Let’s build a minimal example using Node.js, Express, and the jsonwebtoken library.

Project Setup

In a new directory:

npm init -y
npm install express jsonwebtoken dotenv cookie-parser

Create a .env file for your secret:

JWT_SECRET=super-strong-secret-change-me
JWT_EXPIRES_IN=15m
PORT=3000

Never hardcode secrets in your code or commit .env to version control.

Basic Express Server

Create server.js:

require("dotenv").config();
const express = require("express");
const jwt = require("jsonwebtoken");
const cookieParser = require("cookie-parser");

const app = express();
app.use(express.json());
app.use(cookieParser());

const JWT_SECRET = process.env.JWT_SECRET;
const JWT_EXPIRES_IN = process.env.JWT_EXPIRES_IN || "15m";

if (!JWT_SECRET) {
  throw new Error("JWT_SECRET is not set. Check your .env file.");
}

Helper: Generate a JWT

function generateAccessToken(user) {
  // Never put sensitive data like passwords in the payload.
  const payload = {
    sub: user.id,
    email: user.email,
    role: user.role,
  };

  return jwt.sign(payload, JWT_SECRET, {
    expiresIn: JWT_EXPIRES_IN,
    issuer: "example.com",
    audience: "example.com/api",
  });
}

Login Route (Issuing JWT in HTTP-Only Cookie)

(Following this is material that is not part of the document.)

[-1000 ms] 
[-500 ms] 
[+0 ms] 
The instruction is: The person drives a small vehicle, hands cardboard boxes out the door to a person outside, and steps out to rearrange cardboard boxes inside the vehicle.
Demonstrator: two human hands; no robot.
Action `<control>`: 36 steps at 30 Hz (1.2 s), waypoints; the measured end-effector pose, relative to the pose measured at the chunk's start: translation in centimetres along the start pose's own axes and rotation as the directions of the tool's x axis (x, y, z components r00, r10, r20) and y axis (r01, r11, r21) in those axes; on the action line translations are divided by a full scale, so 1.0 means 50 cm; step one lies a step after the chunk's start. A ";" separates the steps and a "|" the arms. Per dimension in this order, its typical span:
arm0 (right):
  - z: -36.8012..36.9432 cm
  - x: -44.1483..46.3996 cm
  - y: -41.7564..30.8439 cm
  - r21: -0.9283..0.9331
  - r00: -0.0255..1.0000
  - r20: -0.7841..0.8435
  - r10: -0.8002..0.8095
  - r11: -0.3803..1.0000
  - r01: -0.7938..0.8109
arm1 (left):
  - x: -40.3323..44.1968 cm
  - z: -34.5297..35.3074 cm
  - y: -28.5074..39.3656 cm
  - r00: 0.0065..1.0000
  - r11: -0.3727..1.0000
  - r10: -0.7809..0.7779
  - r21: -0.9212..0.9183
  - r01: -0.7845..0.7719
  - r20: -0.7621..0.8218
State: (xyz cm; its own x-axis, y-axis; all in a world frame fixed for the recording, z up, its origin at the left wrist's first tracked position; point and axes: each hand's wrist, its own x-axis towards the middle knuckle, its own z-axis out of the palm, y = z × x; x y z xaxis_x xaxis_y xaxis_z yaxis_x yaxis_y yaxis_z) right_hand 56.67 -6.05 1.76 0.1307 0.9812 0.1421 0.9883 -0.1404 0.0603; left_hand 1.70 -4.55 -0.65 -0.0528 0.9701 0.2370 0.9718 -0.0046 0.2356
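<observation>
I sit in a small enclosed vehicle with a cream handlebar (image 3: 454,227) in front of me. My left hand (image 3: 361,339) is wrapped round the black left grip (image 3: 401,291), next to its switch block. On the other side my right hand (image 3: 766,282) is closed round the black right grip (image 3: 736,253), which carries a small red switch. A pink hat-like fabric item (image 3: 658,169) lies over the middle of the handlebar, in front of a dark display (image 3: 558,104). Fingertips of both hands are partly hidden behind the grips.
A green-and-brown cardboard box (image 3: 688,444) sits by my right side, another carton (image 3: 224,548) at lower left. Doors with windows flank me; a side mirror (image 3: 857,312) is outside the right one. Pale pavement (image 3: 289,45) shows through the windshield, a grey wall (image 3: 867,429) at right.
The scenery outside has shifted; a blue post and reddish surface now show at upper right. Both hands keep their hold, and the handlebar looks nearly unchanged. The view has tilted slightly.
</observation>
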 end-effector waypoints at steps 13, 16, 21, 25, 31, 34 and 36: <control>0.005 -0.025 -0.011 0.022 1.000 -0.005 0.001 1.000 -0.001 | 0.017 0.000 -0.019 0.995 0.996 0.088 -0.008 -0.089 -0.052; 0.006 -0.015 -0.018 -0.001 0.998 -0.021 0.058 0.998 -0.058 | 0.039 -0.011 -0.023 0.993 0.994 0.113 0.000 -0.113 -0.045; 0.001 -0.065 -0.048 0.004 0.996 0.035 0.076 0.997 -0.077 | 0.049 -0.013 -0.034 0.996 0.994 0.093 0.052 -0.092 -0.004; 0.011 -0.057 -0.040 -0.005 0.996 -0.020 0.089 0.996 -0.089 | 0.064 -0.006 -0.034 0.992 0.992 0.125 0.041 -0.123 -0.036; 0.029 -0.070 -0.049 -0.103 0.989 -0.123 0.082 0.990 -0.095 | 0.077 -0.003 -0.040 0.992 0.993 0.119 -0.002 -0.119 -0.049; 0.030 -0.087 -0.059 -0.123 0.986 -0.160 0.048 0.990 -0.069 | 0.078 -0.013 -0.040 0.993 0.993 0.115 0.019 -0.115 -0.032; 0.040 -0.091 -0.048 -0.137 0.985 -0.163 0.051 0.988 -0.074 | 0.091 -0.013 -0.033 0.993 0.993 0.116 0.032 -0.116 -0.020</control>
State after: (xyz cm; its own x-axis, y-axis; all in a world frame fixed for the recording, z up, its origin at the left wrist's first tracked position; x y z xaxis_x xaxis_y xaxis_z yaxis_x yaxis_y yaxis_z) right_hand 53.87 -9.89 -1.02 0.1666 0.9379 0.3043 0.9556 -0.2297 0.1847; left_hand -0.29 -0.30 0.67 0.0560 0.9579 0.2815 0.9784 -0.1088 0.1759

For simplicity, we’ll “fake” user lookup and password check:

// Fake user "database"
const USERS = [
  { id: "user_1", email: "alice@example.com", password: "password123", role: "user" },
  { id: "user_2", email: "admin@example.com", password: "admin123", role: "admin" },
];

app.post("/login", (req, res) => {
  const { email, password } = req.body;

  const user = USERS.find((u) => u.email === email);
  if (!user || user.password !== password) {
    return res.status(401).json({ message: "Invalid credentials" });
  }

  const token = generateAccessToken(user);

  // Send JWT in an HTTP-only, Secure cookie
  res.cookie("access_token", token, {
    httpOnly: true,
    secure: true,     // set to true in production (HTTPS)
    sameSite: "strict",
    maxAge: 15 * 60 * 1000, // 15 minutes in ms
  });

  return res.json({ message: "Logged in successfully" });
});

Key points:

• httpOnly: true → JavaScript can’t read the cookie (protects against XSS stealing tokens).
• secure: true → Cookie is only sent over HTTPS.
• sameSite: "strict" → Mitigates CSRF in many cases.

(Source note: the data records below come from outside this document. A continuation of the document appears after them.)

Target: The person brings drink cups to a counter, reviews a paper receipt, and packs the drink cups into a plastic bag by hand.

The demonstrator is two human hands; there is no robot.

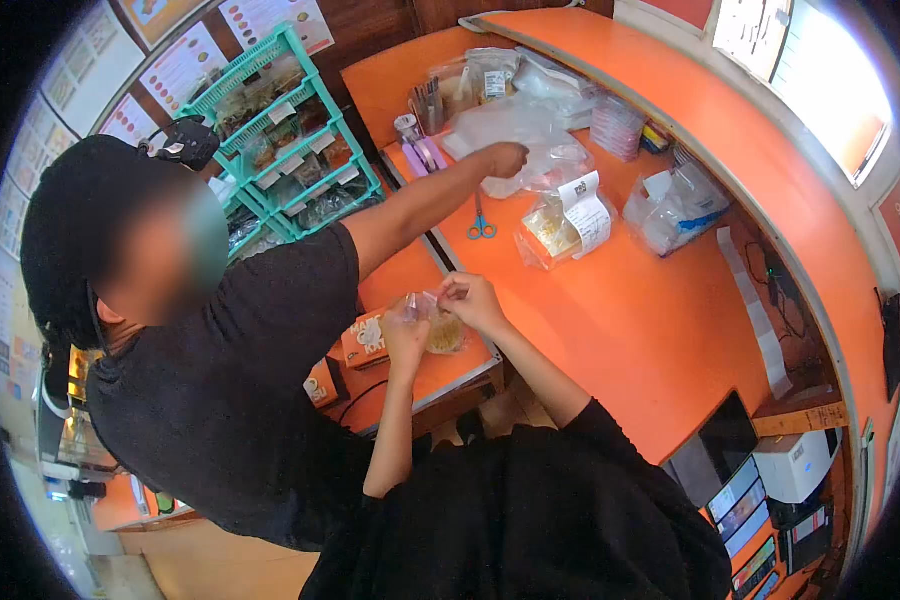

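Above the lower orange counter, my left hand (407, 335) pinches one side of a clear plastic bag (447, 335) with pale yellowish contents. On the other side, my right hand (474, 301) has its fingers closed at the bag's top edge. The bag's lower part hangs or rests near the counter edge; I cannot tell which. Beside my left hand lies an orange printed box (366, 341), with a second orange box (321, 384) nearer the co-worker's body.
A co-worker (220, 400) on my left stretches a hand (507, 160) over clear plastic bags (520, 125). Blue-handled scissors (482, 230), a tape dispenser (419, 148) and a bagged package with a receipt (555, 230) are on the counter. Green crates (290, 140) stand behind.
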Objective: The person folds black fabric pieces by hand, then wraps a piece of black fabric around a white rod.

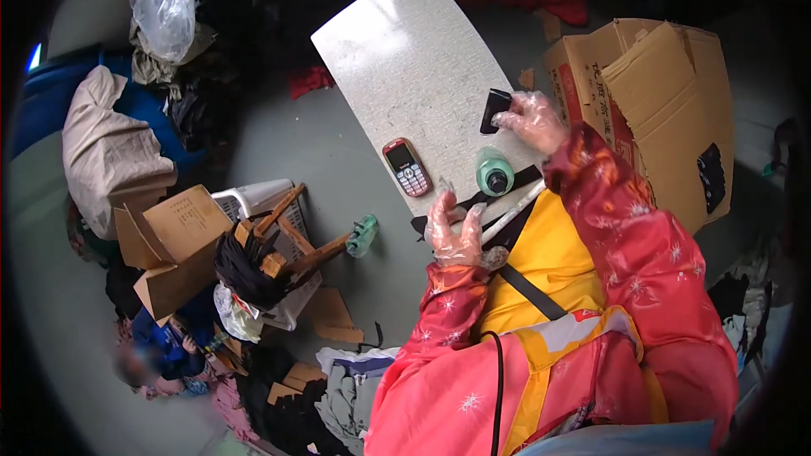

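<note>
My right hand [536,122], in a clear plastic glove, pinches the edge of a small flat black piece [494,112] at the right side of the white tabletop [405,51]; I cannot tell its material. My left hand [454,235], gloved the same way, is at the table's near edge with its fingers apart. Beside it runs a dark cloth strip [525,179], partly hidden. Between my hands a green translucent bottle [493,171] with a black cap stands close to the edge. A red keypad phone [407,167] lies on the tabletop to the left.
A large cardboard box [667,93] stands right of the table. On the left are a wooden stool [296,241], a white plastic basket [291,304], an open carton [182,241] and another green bottle [362,235]. Another person [173,342] is at lower left, near piled cloth.
</note>
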A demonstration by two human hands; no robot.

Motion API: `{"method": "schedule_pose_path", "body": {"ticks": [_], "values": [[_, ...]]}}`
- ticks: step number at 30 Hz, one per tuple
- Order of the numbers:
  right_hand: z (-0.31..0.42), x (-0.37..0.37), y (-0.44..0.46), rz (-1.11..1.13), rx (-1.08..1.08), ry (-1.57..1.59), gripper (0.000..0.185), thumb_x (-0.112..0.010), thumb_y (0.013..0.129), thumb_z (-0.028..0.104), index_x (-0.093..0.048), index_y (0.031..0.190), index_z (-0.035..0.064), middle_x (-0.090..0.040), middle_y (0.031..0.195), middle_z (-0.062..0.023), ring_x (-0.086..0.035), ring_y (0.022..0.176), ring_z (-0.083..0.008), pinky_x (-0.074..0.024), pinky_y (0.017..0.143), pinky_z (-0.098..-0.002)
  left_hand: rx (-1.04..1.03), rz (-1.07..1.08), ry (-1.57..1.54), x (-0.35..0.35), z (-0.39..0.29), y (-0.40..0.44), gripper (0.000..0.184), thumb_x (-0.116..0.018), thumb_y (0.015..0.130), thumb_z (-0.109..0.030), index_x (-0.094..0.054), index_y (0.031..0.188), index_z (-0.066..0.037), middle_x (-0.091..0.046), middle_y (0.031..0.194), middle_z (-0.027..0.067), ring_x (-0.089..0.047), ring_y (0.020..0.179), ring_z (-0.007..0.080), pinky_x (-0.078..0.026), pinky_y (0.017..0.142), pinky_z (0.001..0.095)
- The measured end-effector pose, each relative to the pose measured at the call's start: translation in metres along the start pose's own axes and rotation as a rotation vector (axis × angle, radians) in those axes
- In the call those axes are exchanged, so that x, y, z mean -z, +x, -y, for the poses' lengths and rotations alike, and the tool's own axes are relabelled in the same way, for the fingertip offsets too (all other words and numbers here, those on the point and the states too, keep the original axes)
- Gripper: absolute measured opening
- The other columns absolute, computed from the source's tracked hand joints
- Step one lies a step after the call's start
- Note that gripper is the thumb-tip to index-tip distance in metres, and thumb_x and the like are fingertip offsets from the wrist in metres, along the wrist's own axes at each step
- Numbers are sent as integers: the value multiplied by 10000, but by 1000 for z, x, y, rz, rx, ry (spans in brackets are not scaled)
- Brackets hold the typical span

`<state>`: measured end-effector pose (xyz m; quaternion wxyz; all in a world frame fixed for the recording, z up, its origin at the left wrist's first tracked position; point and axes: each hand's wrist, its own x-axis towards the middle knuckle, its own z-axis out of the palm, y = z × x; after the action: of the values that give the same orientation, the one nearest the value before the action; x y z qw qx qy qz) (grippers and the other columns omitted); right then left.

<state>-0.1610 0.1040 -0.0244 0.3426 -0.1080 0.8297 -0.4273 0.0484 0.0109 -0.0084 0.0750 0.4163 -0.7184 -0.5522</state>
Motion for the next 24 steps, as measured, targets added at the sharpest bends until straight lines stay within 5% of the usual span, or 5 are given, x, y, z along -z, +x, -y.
{"method": "schedule_pose_path", "body": {"ticks": [10,14,20,22,24], "values": [[54,1,-86,-107,165,433,233,-669,735,163,-586,845,-25,-626,776,-96,-599,673,-157,-471,625,-284,-144,34,-233,-13,-45,9,378,-614,744,-86,-527,1104,-12,-547,1057,151,-536,960,258,-421,819,334],[58,-5,-99,-359,622,-250,209,-701,688,150,-600,847,59,-576,696,-90,-577,626,-258,-465,564,-323,-134,34,-316,-19,-32,10,356,-544,752,-38,-520,1105,1,-529,1075,150,-542,950,251,-425,830,333],[52,-16,-99,-503,603,-289,207,-692,683,121,-606,860,54,-583,729,-95,-576,627,-268,-472,553,-320,-22,115,-743,-27,-7,9,429,-459,816,-3,-417,1242,26,-487,1204,121,-487,1085,189,-375,916,293],[58,-12,-96,-249,250,62,255,-699,675,133,-618,894,30,-608,783,-109,-596,755,-283,-483,685,-341,-181,122,-495,-28,-32,7,529,-501,701,39,-438,1226,8,-460,1224,172,-460,1133,273,-341,975,360],[43,-17,-84,-387,637,-228,207,-676,688,120,-628,866,24,-618,807,-118,-598,772,-290,-477,716,-346,-395,151,-145,-31,-23,13,673,-565,695,-2,-304,1315,25,-457,1233,173,-446,1149,247,-339,973,331]]}}
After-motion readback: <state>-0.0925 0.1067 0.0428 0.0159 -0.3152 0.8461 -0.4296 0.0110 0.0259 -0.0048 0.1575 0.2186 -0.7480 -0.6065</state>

Middleware: Authenticate Requests with JWT

Now, let’s create middleware to protect routes.

function authenticateJWT(req, res, next) {
  // Check cookie first (recommended pattern for web)
  const tokenFromCookie = req.cookies.access_token;

  // Optional: also support Authorization header for APIs
  const authHeader = req.headers["authorization"];
  const tokenFromHeader = authHeader && authHeader.startsWith("Bearer ")
    ? authHeader.substring(7)
    : null;

  const token = tokenFromCookie || tokenFromHeader;

  if (!token) {
    return res.status(401).json({ message: "Missing token" });
  }

  jwt.verify(
    token,
    JWT_SECRET,
    {
      issuer: "example.com",
      audience: "example.com/api",
    },
    (err, decoded) => {
      if (err) {
        console.error("JWT verification failed:", err.message);
        return res.status(401).json({ message: "Invalid or expired token" });
      }

      // Attach user info to request for downstream handlers
      req.user = decoded;
      next();
    }
  );
}

Protected Route Example

app.get("/profile", authenticateJWT, (req, res) => {
  // At this point, req.user contains the decoded payload
  return res.json({
    message: "Profile data",
    user: {
      id: req.user.sub,
      email: req.user.email,
      role: req.user.role,
    },
  });
});

Logout Route (Clearing the Cookie)

JWTs are stateless, but you can simulate “logout” by clearing the cookie:

app.post("/logout", (req, res) => {
  res.clearCookie("access_token", {
    httpOnly: true,
    secure: true,
    sameSite: "strict",
  });
  return res.json({ message: "Logged out" });
});

Start the Server

Add at the bottom of server.js:

const PORT = process.env.PORT || 3000;

app.listen(PORT, () => {
  console.log(`Server listening on http://localhost:${PORT}`);
});

Test the flow with curl or a REST client:

1. POST /login with JSON body { "email": "alice@example.com", "password": "password123" }.
2. Use returned cookie to call GET /profile.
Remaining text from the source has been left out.